Task directions: Word for word, transcribe the lines below and drop the pictures.
[Provided material — start]
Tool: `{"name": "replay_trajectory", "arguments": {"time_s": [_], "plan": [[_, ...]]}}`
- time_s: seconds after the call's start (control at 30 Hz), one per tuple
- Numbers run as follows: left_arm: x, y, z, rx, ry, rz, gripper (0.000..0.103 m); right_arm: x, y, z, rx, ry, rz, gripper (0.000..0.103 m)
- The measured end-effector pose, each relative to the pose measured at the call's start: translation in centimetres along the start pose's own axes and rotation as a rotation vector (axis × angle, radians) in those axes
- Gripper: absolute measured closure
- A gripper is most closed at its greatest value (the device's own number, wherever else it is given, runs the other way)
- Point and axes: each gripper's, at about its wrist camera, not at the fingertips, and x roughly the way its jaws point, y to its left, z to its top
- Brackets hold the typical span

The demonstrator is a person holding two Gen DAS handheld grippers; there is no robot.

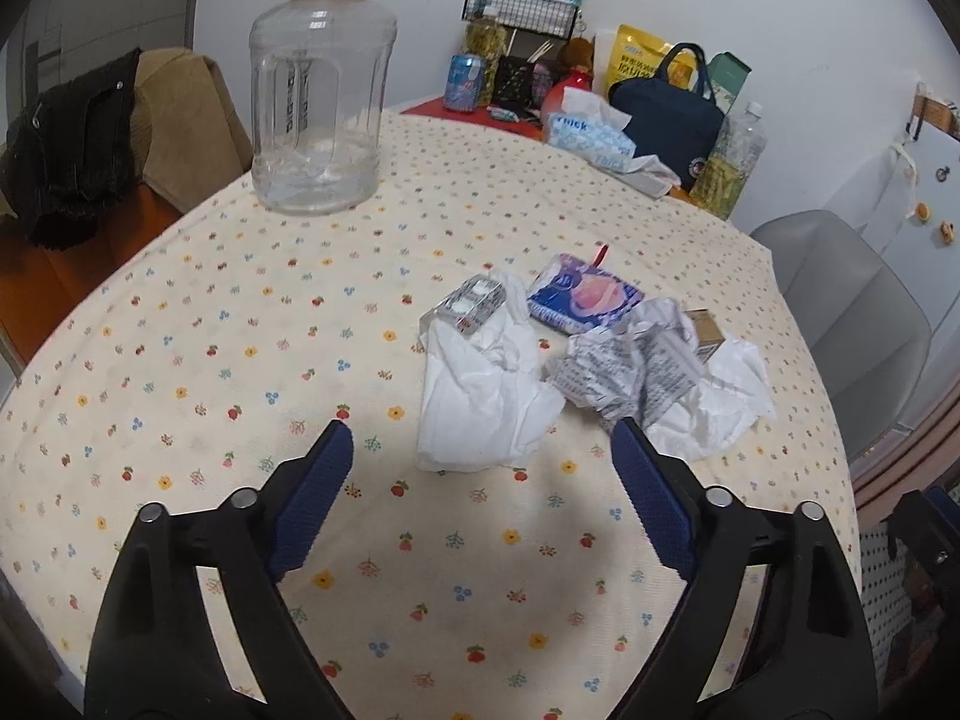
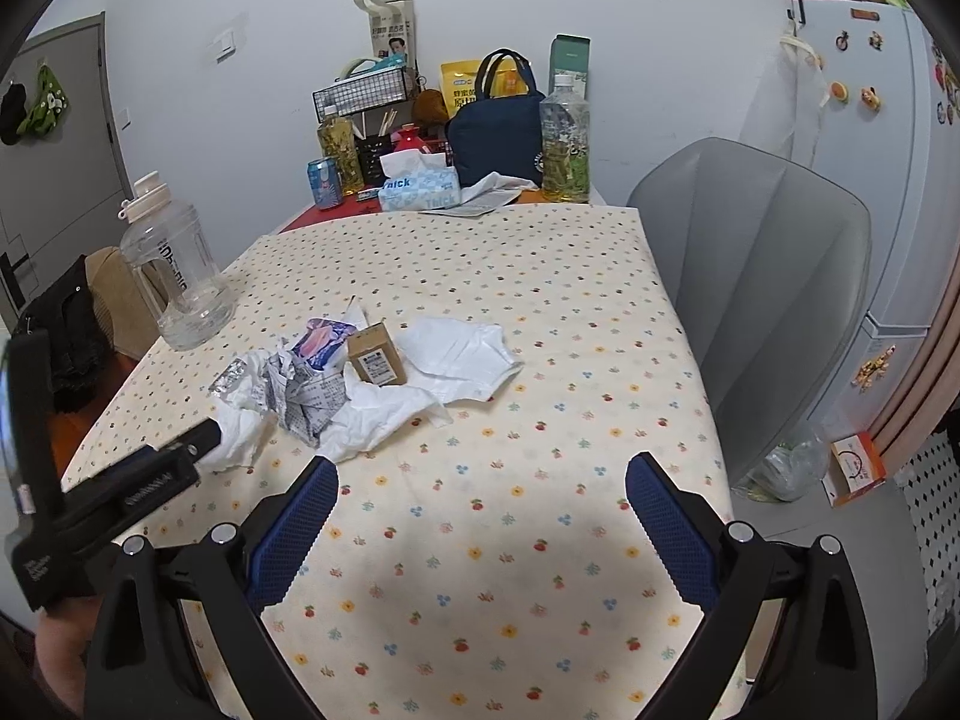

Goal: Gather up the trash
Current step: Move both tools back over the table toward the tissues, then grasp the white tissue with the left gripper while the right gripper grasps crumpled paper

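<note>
A pile of trash lies mid-table on the flowered cloth (image 1: 240, 360). It holds a white tissue (image 1: 480, 396), a clear wrapper (image 1: 471, 306), a blue-purple packet (image 1: 582, 297), crumpled printed paper (image 1: 624, 366), a small brown box (image 1: 705, 330) and a second tissue (image 1: 714, 414). My left gripper (image 1: 480, 426) is open, its blue pads on either side of the near edge of the first tissue and not pressing it. My right gripper (image 2: 483, 462) is open over bare cloth, nearer than the brown box (image 2: 375, 357), the printed paper (image 2: 306, 396) and a tissue (image 2: 462, 354). One of the left gripper's fingers (image 2: 198, 441) shows by the pile.
A large clear water jug (image 1: 321, 102) stands at the far left. Along the back wall are a tissue box (image 1: 588, 138), a navy bag (image 1: 672, 114), bottles and a can. A grey chair (image 2: 750, 276) stands at the table's right edge. A clear bag (image 2: 786, 468) and a small box lie on the floor.
</note>
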Motion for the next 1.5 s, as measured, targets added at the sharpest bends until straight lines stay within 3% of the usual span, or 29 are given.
{"name": "replay_trajectory", "arguments": {"time_s": [0.4,0.5,0.57,0.6,0.63,1.07,1.5], "plan": [[3.4,0.7,-0.2,-0.024,0.076,0.006,0.036,1.9,2.2,0.5,-0.030,0.027,0.023,0.010],[3.7,1.1,-0.2,-0.024,0.082,0.009,0.051,2.5,3.1,0.7,-0.045,0.035,0.031,0.010],[3.7,1.2,-0.3,-0.015,0.086,0.014,0.074,2.9,3.8,0.7,-0.056,0.040,0.037,0.011],[3.8,1.5,-0.2,-0.020,0.102,-0.007,0.094,3.0,4.1,0.8,-0.063,0.043,0.041,0.011],[3.7,1.8,-0.2,-0.028,0.104,-0.013,0.099,3.2,4.5,0.8,-0.069,0.045,0.045,0.011],[1.0,5.8,1.4,-0.114,-0.009,0.005,0.100,5.3,8.9,1.3,-0.137,0.072,0.100,0.018],[3.7,7.2,0.7,-0.129,0.064,0.021,0.100,9.0,11.8,2.4,-0.173,0.099,0.119,0.037]]}}
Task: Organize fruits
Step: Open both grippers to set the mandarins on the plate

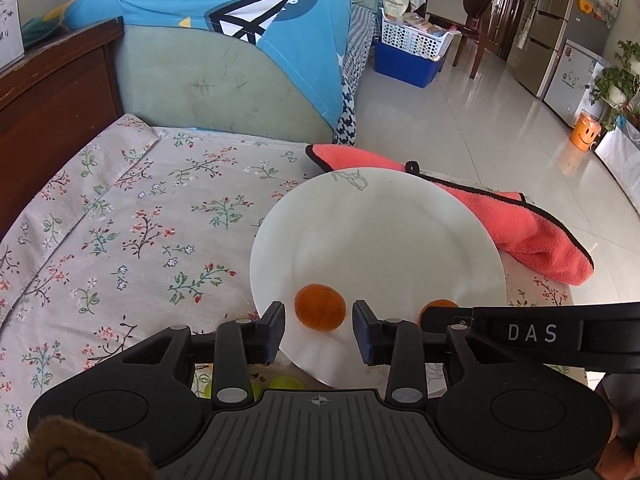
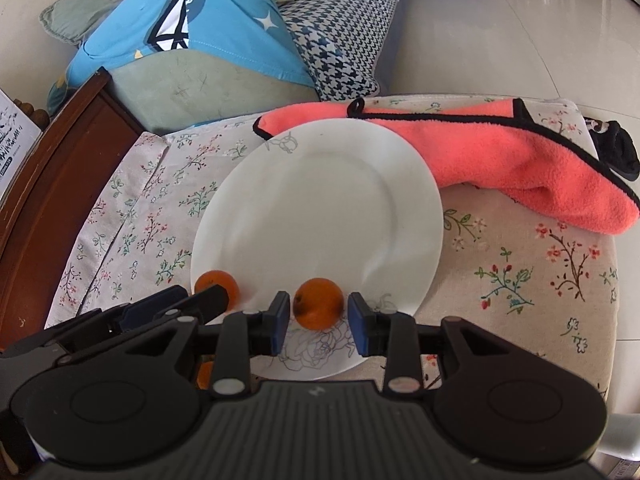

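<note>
Floral-cloth surface (image 1: 120,216) under both tools, living room beyond. Nearest me: left tool (image 1: 319,330) hangs over the near rim of the white plate (image 1: 384,232), pads (image 1: 276,332) clear of the orange (image 1: 320,307) sitting between them, so released, fruit resting on the plate. Right tool (image 2: 319,322) is the same story: its pads (image 2: 280,322) stand just off the second orange (image 2: 319,303), nothing gripped, fruit on the plate's near edge. Both oranges lie side by side at the near rim; in the right view the first one peeks out beside the left tool's fingers.

My read: this is the drop-off step, both fruits placed. Next move calls for backing both tools straight out without nudging the oranges, since they can roll on the smooth plate. Something yellow-green (image 1: 286,383) shows under the left tool, likely more fruit, but I can't tell.

Farther out: coral towel (image 1: 532,232) touching the plate's far rim, then a sofa with a blue cushion (image 1: 224,8).

Readable text: "DAS" (image 1: 532,333) on the right tool's body, seen from the left camera. Fridge stickers too small.
</note>
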The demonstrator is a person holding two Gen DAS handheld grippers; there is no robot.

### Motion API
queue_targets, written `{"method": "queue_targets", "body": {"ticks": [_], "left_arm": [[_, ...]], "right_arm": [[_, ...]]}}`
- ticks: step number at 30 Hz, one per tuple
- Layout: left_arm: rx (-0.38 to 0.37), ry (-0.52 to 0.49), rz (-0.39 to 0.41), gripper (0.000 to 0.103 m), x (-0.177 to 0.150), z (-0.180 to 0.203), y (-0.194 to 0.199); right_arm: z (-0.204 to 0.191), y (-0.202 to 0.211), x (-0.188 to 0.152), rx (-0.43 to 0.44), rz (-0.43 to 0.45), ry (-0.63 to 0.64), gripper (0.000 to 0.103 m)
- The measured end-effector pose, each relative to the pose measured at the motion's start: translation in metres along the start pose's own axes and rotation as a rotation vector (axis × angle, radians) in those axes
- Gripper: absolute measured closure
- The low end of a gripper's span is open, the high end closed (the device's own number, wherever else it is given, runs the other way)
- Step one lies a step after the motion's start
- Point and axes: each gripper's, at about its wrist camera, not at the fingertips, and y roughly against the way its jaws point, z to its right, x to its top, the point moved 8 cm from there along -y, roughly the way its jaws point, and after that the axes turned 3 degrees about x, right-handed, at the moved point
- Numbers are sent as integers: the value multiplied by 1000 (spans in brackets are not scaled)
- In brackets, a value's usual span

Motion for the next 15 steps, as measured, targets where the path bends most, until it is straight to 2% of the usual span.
{"method": "queue_targets", "body": {"ticks": [3,6,12,15], "left_arm": [[9,10,17,48,2,-4,7],[12,16,34,39,7,-5,15],[-4,46,53,32,13,-10,31],[7,47,51,32,12,-15,37]], "right_arm": [[2,3,2,6,7,-19,69],[2,9,7,30,26,-46,68],[-2,20,12,79,46,-57,65],[-4,24,11,85,47,-48,65]]}}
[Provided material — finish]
Output of the task:
Tool: `{"name": "replay_trajectory", "arguments": {"time_s": [_], "plan": [[_, ...]]}}`
- time_s: seconds after the call's start (control at 30 Hz), one per tuple
- Numbers run as follows: left_arm: x, y, z, rx, ry, rz, gripper (0.000..0.103 m); right_arm: x, y, z, rx, ry, rz, gripper (0.000..0.103 m)
- The measured end-effector pose, each relative to the pose measured at the call's start: translation in centimetres along the start pose's own axes and rotation as a rotation vector (axis × angle, radians) in those axes
- Gripper: absolute measured closure
- A gripper is most closed at its greatest value (the device's own number, wherever else it is given, runs the other way)
- Point and axes: each gripper's, at about its wrist camera, not at the fingertips, and x roughly the way its jaws point, y to its left, z to its top
- Brackets hold the typical span

The demonstrator is a person holding two Gen DAS handheld grippers; there is no robot.


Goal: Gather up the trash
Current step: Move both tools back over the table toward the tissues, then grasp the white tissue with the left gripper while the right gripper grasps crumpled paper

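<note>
A pile of trash lies mid-table on the flowered cloth (image 1: 240, 360). It holds a white tissue (image 1: 480, 396), a clear wrapper (image 1: 471, 306), a blue-purple packet (image 1: 582, 297), crumpled printed paper (image 1: 624, 366), a small brown box (image 1: 705, 330) and a second tissue (image 1: 714, 414). My left gripper (image 1: 480, 426) is open, its blue pads on either side of the near edge of the first tissue and not pressing it. My right gripper (image 2: 483, 462) is open over bare cloth, nearer than the brown box (image 2: 375, 357), the printed paper (image 2: 306, 396) and a tissue (image 2: 462, 354). One of the left gripper's fingers (image 2: 198, 441) shows by the pile.
A large clear water jug (image 1: 321, 102) stands at the far left. Along the back wall are a tissue box (image 1: 588, 138), a navy bag (image 1: 672, 114), bottles and a can. A grey chair (image 2: 750, 276) stands at the table's right edge. A clear bag (image 2: 786, 468) and a small box lie on the floor.
</note>
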Motion for the next 1.5 s, as measured, targets added at the sharpest bends until straight lines stay within 3% of the usual span, or 29 are given.
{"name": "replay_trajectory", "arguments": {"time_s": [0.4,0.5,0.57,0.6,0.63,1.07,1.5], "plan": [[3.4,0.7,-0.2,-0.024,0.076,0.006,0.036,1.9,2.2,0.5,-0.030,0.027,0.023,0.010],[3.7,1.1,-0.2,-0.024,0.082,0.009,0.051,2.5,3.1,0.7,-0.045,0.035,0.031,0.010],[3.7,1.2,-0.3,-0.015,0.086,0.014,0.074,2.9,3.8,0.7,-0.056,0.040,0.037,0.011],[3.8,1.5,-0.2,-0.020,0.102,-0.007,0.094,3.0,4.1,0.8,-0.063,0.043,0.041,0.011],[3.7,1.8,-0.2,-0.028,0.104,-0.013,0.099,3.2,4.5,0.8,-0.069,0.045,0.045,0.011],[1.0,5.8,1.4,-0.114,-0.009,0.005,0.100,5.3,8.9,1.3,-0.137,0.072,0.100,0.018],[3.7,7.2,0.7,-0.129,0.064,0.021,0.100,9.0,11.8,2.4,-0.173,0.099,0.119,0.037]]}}
Task: Organize fruits
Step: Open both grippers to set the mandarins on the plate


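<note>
Floral-cloth surface (image 1: 120,216) under both tools, living room beyond. Nearest me: left tool (image 1: 319,330) hangs over the near rim of the white plate (image 1: 384,232), pads (image 1: 276,332) clear of the orange (image 1: 320,307) sitting between them, so released, fruit resting on the plate. Right tool (image 2: 319,322) is the same story: its pads (image 2: 280,322) stand just off the second orange (image 2: 319,303), nothing gripped, fruit on the plate's near edge. Both oranges lie side by side at the near rim; in the right view the first one peeks out beside the left tool's fingers.

My read: this is the drop-off step, both fruits placed. Next move calls for backing both tools straight out without nudging the oranges, since they can roll on the smooth plate. Something yellow-green (image 1: 286,383) shows under the left tool, likely more fruit, but I can't tell.

Farther out: coral towel (image 1: 532,232) touching the plate's far rim, then a sofa with a blue cushion (image 1: 224,8).

Readable text: "DAS" (image 1: 532,333) on the right tool's body, seen from the left camera. Fridge stickers too small.
</note>
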The demonstrator is a person holding two Gen DAS handheld grippers; there is no robot.

### Motion API
queue_targets, written `{"method": "queue_targets", "body": {"ticks": [_], "left_arm": [[_, ...]], "right_arm": [[_, ...]]}}`
- ticks: step number at 30 Hz, one per tuple
- Layout: left_arm: rx (-0.38 to 0.37), ry (-0.52 to 0.49), rz (-0.39 to 0.41), gripper (0.000 to 0.103 m), x (-0.177 to 0.150), z (-0.180 to 0.203), y (-0.194 to 0.199); right_arm: z (-0.204 to 0.191), y (-0.202 to 0.211), x (-0.188 to 0.152), rx (-0.43 to 0.44), rz (-0.43 to 0.45), ry (-0.63 to 0.64), gripper (0.000 to 0.103 m)
- The measured end-effector pose, each relative to the pose measured at the motion's start: translation in metres along the start pose's own axes and rotation as a rotation vector (axis × angle, radians) in those axes
- Gripper: absolute measured closure
- The low end of a gripper's span is open, the high end closed (the device's own number, wherever else it is given, runs the other way)
- Step one lies a step after the motion's start
- Point and axes: each gripper's, at about its wrist camera, not at the fingertips, and y roughly against the way its jaws point, z to its right, x to its top, the point moved 8 cm from there along -y, roughly the way its jaws point, and after that the axes turned 3 degrees about x, right-handed, at the moved point
- Numbers are sent as integers: the value multiplied by 1000 (spans in brackets are not scaled)
- In brackets, a value's usual span

Motion for the next 15 steps, as measured, targets where the path bends most, until it is straight to 2% of the usual span.
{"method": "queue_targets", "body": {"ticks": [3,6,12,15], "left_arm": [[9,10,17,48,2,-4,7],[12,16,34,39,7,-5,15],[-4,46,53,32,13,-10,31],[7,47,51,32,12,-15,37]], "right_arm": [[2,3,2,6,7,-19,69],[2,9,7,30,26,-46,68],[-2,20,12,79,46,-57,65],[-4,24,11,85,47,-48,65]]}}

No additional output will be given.